A sound approach being pushed for data architecture that should be applied to transportation space is Extensible Entity Data Modeling. Core data models should be used wherever possible, resisting the tendency to reinvent the wheel with a custom, monolithic, single use data design. This allows for a common understanding of the information across vendors and domains without the need to do custom translation or mapping. Custom mapping can bridge paradigms but is brittle, requiring ongoing maintenance as definitions change, further challenged by different deployment timelines and prone to periods of incompatibility.

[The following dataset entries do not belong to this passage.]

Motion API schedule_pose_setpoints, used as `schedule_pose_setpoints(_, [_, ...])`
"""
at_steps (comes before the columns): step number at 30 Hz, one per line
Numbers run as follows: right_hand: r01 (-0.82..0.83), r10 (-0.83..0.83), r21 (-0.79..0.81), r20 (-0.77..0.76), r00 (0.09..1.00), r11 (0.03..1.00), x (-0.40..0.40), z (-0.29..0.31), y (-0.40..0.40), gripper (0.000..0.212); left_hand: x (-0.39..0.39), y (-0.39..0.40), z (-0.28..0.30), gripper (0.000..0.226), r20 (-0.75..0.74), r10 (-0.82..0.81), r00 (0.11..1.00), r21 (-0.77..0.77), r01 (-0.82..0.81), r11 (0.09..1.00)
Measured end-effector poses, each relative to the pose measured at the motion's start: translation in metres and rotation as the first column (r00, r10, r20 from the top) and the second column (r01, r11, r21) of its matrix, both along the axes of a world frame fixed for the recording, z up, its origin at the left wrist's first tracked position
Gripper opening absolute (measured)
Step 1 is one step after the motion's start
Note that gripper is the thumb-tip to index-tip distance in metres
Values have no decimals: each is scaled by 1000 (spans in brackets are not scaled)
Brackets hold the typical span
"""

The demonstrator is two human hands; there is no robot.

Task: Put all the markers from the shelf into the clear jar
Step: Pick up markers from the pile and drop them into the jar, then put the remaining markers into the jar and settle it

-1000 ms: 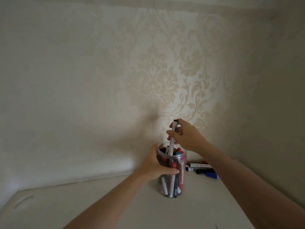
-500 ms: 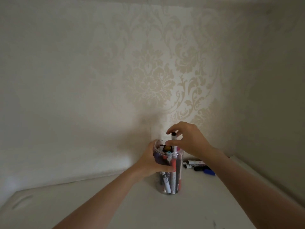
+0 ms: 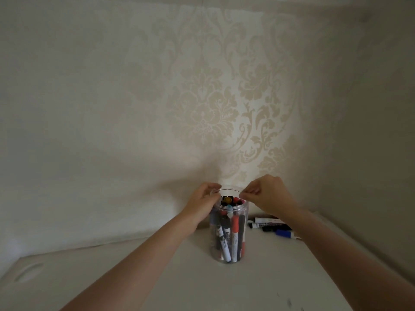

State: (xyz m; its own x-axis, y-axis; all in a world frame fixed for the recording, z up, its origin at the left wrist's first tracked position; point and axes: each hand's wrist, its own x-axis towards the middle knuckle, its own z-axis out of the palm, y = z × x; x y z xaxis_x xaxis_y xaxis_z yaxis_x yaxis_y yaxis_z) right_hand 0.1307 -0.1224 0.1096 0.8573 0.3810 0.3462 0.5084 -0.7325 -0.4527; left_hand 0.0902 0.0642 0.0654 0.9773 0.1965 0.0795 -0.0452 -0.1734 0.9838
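Note:
A clear jar (image 3: 229, 252) stands upright on the white shelf (image 3: 258, 288), packed with several markers (image 3: 234, 234) standing on end, black, red and blue. My left hand (image 3: 205, 202) holds the jar's rim on the left side. My right hand (image 3: 267, 196) is at the rim's right side, with thumb and fingertips pinched against it. Neither hand has a marker in it. Several loose markers (image 3: 268, 225) lie on the shelf to the right of the jar, by the back wall, partly hidden under my right forearm.
The shelf sits in a corner: patterned wallpaper (image 3: 213, 108) behind and a plain side wall (image 3: 370, 153) on the right. An oval cut-out (image 3: 29, 271) shows in the shelf at the far left.
The marker my right hand was lowering has gone down into the jar and been let go. My right hand shifted to the rim's right side; my left hand moved up from the jar's body to its rim.

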Motion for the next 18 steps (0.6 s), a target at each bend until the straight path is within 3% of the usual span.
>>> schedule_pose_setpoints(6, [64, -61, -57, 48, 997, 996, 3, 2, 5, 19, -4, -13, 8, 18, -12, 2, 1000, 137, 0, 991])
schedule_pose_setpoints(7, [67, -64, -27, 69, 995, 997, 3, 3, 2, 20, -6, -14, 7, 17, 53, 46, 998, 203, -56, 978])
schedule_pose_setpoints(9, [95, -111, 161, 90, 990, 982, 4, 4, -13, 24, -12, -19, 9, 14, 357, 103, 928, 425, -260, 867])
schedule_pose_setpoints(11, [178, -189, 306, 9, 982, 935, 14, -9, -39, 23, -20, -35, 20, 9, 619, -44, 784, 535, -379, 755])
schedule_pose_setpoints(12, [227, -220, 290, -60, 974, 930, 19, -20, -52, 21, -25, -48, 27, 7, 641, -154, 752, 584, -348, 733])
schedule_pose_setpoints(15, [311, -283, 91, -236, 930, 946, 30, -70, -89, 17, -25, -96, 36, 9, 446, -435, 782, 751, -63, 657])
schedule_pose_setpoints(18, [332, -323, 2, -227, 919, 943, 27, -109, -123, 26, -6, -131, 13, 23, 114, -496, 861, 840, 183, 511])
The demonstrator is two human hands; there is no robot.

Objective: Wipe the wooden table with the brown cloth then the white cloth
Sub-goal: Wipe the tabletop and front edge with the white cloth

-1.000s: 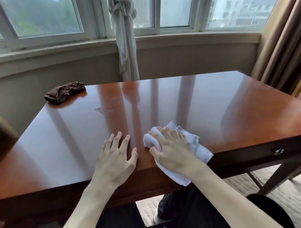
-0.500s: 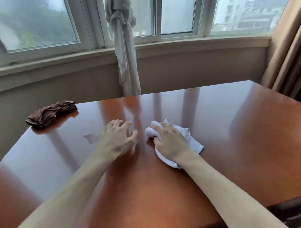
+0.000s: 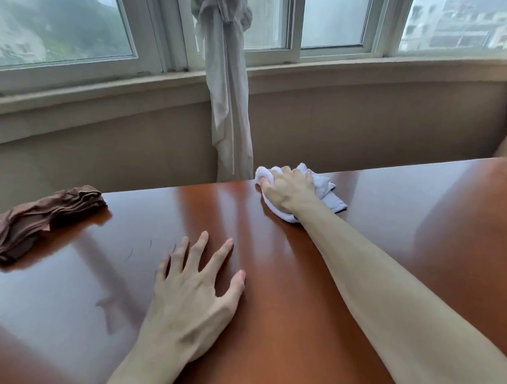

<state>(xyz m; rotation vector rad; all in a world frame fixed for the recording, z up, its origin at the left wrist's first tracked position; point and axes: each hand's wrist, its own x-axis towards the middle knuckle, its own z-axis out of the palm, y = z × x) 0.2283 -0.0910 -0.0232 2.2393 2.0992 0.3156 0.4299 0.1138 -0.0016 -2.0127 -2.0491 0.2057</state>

Needs for a given application or service beyond the core model can be added as logical extensions.

These modular ontology extensions can be unique or better shared understanding among mutual stakeholders and become widely used conventions or standards themselves over time. They represent the special needs beyond the core ontologies used, this additional data on relationship edge enable artificial intelligence and data analysts to make more ready use of the information.

Route planning algorithms are built on underlying data models. Different models make comparison or use of information in different algorithms difficult if not impossible. This becomes more important when trying to create multi-modal transportation solutions across different vendors and sources. Adhering to core models with logical extensions as warranted for a given mode or vendor allows for more ready inclusion in multi-modal travel planning.

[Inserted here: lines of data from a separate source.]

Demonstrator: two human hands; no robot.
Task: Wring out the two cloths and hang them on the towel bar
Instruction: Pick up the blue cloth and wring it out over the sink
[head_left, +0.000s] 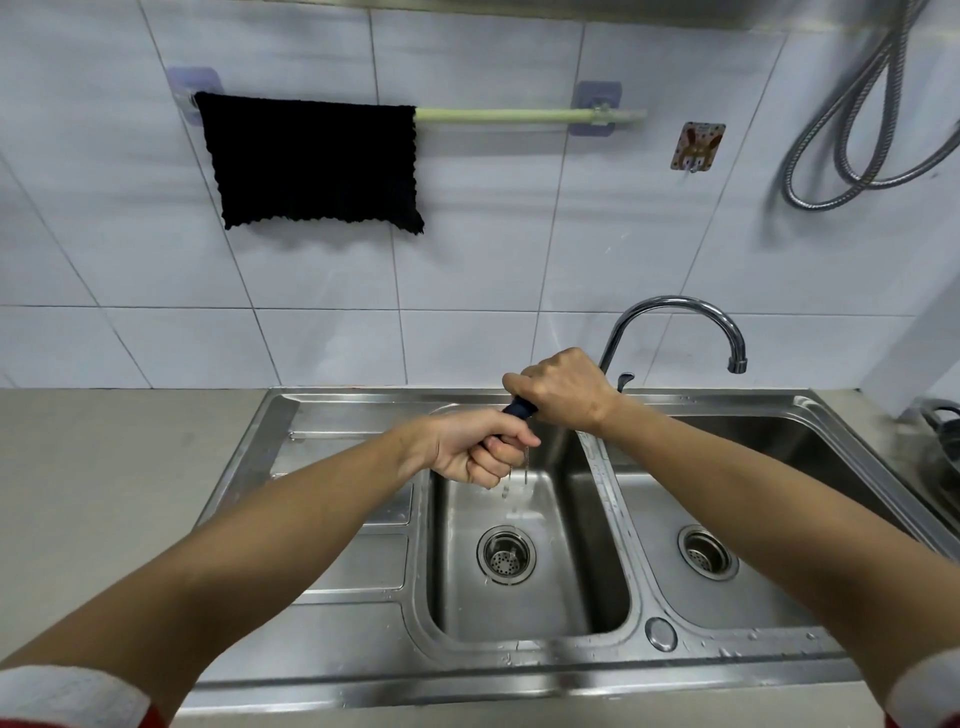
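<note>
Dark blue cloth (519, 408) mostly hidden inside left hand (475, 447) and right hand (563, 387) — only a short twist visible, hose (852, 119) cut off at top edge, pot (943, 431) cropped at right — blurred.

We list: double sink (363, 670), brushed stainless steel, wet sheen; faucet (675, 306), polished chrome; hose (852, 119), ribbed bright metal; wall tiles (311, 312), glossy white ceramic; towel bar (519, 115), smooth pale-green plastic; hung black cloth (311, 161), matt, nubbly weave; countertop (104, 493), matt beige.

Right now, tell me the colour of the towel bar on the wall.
The towel bar is pale green, best seen in the head view.
</note>
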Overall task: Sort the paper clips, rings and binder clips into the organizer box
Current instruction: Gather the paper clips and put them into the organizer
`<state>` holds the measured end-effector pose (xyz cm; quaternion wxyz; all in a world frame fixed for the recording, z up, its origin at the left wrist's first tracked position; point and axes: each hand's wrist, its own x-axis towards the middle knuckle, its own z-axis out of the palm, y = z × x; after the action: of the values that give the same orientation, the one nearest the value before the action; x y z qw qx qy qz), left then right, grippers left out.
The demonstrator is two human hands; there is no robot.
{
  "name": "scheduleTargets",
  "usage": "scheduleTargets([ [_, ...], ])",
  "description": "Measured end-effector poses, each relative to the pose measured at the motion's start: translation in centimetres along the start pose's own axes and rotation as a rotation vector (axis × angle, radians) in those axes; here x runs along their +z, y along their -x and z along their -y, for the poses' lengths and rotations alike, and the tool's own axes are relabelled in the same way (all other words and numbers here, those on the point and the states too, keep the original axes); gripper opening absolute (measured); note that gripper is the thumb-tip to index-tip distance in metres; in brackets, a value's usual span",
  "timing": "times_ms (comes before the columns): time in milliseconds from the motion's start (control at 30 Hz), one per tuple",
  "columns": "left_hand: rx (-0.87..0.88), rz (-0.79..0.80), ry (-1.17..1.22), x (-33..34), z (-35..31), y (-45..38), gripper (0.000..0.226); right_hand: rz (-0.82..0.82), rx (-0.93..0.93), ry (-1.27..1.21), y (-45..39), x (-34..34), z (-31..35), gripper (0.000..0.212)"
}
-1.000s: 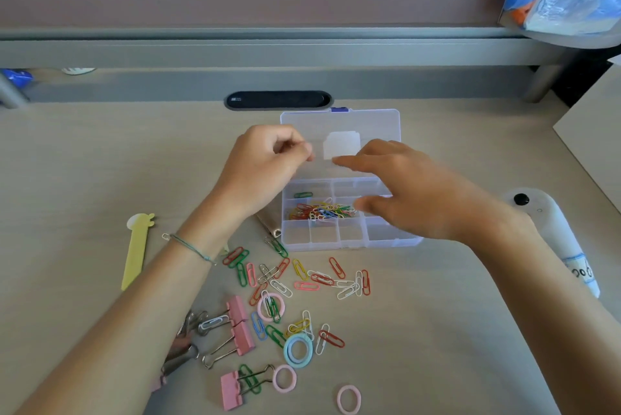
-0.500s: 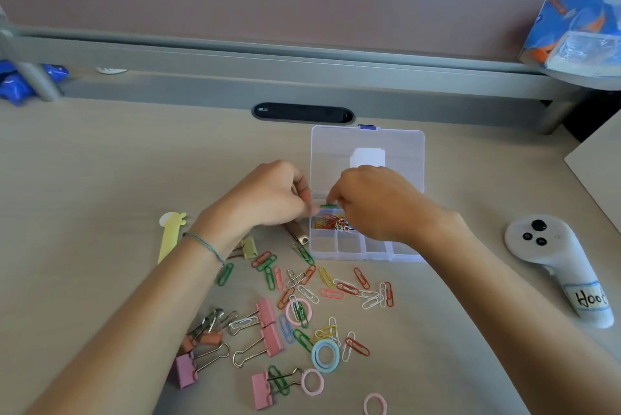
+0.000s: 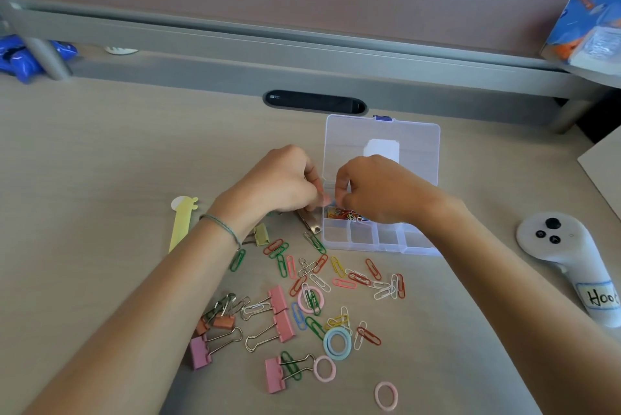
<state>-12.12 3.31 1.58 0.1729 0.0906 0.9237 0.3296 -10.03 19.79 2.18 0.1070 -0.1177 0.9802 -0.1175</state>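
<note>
Clear plastic organizer box (image 3: 420, 248) sits right of centre, lid open, coloured paper clips (image 3: 346, 214) filling one compartment. Above its left edge the left hand (image 3: 285, 184) and right hand (image 3: 376, 189) meet with curled fingers; what they pinch cannot be told. Loose clips, pastel rings (image 3: 337, 343) and pink binder clips (image 3: 282, 325) wait lower centre; best release each piece low over its own compartment.

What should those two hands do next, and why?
Probably drop whatever the left hand and right hand pinch together into the paper-clip compartment of the organizer box; they hover just above it, though what they pinch is too small to identify.
</note>
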Motion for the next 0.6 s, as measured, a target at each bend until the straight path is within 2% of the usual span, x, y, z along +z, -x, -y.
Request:
scheduleTargets([
  [133, -0.005, -0.003, 0.003, 0.0, 0.0, 0.0, 0.015, -0.018, 0.009, -0.077, -0.1, -0.1, -0.2, 0.002],
  [267, -0.008, -0.004, -0.001, 0.0, 0.0, -0.1, 0.015, -0.061, 0.004, -0.125, 0.0, -0.5, -0.6, 0.009],
  [400, -0.004, -0.007, -0.025, -0.3, 0.2, -0.1, 0.010, -0.136, -0.004, -0.154, 0.6, -0.8, -0.7, 0.007],
  [600, 0.030, -0.031, -0.088, -0.8, -0.5, 0.6, 0.012, -0.132, -0.051, -0.162, 2.2, -0.7, 0.0, 0.012],
])
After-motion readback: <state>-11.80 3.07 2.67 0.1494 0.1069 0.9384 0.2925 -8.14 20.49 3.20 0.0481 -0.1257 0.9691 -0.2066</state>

Defining the Physical World

As this digital transformation of transportation starts to take shape, it is paramount we have shared understanding of the dimensions of time and space. It is all the more important as autonomous vehicles are being added to the mix. When giving coordinates for a vehicle are you talking about its center, left front edge, other? We simply cannot have variation by manufacturer on these fundamental concepts and operate safely.

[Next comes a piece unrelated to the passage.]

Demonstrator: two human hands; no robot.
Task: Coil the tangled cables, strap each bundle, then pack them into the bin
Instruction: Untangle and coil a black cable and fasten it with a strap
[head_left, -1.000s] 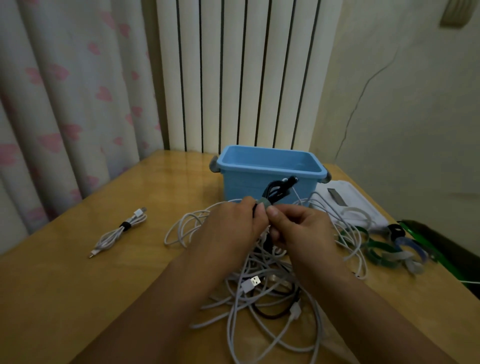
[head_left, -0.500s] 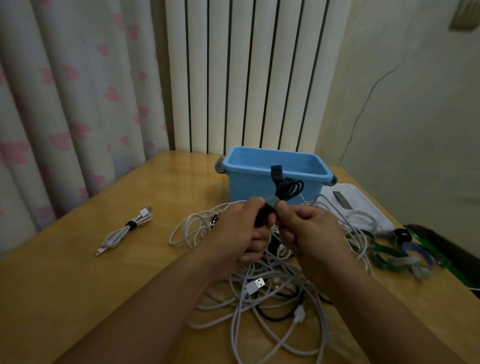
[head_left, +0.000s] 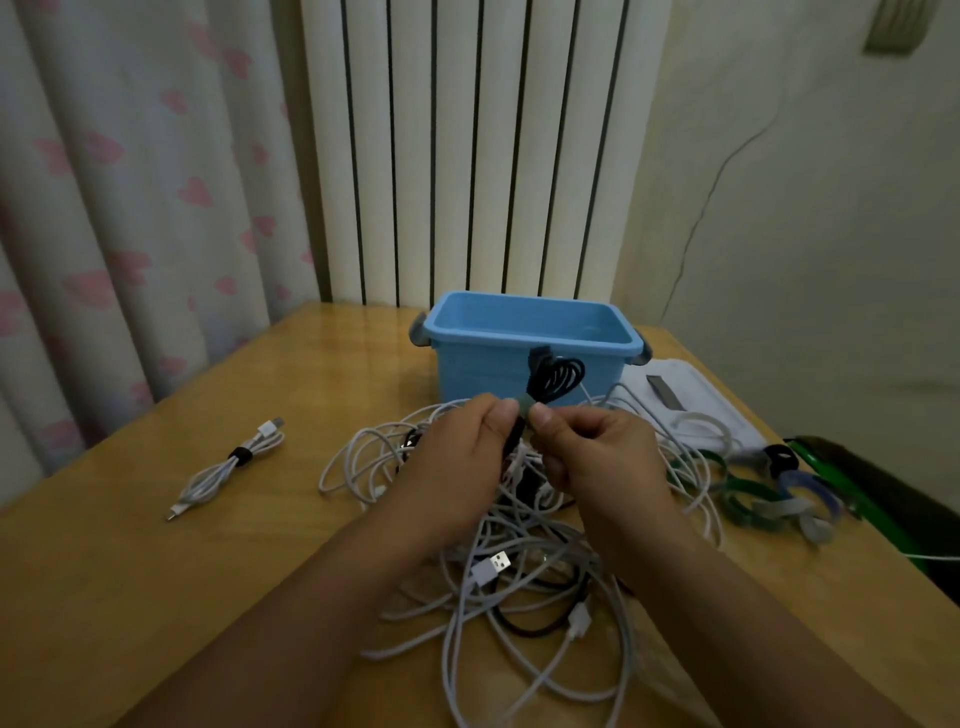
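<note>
A coiled black cable (head_left: 557, 380) is held up in front of the blue bin (head_left: 530, 343), its loops and plug sticking up above my fingers. My left hand (head_left: 457, 467) grips the bundle's lower part. My right hand (head_left: 597, 457) pinches a grey-green strap (head_left: 525, 406) wrapped round the bundle. Under both hands lies a tangle of white and black cables (head_left: 519, 571) on the wooden table (head_left: 130, 571). A white cable bundle (head_left: 228, 467) with a black strap lies apart at the left.
Loose straps (head_left: 763, 499) in green, blue, grey and black lie at the right, near a white flat object (head_left: 685, 400) behind the tangle. A dark green-edged thing (head_left: 883, 499) borders the table's right side. A radiator and curtain stand behind.
The black bundle has risen from low between my fingers to upright in front of the bin. Both hands stay together on it at the strap.
</note>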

Open Geospatial Consortium (OGC) and W3C have a strong, existing liaison in the form of the Spatial Data on the Web Interest Group which maintains a number of standards on time and sensor data ontologies along with Best Practices for Spatial Data on the Web. Semantic Sensor Network Ontology specification is aligned with OGC/ISO Observations and Measurements standards.

There are considerable challenges of defining physical space to guide the trajectories of moving objects traveling around this planet. Spatial object relationships are constantly changing. The physical world itself is far from sedentary, rife with changing features from tectonic plate movement, erosion, shifting of magnetic north. There are multiple representations of the physical geometries with different strengths, purposes and intended audiences.

Privacy and data ownership

To make efficient, tailored multi-modal travel recommendations a system needs to know an individual's whereabouts, destination, preferred means of travel, what specific transportation services the user already has subscription accounts with and any special requirements such as accessibility, additional passenger, baggage or cargo needs.

Information is both an asset for service offerings and a liability to the individuals who it is about and the companies entrusted with the safe handling of it. Significant concerns about possible misuse are well warranted as it presents a huge risk of invasion of privacy and subsequently physical safety.

Of the various solutions discussed there were some recurring themes regarding privacy such as empowering users to protect, temporarily entrust, own and migrate their data. Access control has currently advanced with some not only at the record level but regularly down to field granularity. This control is even applied whether the company with the information is acting on it directly themselves or acting as an entrusted provider for sharing with third parties for specific, approved uses.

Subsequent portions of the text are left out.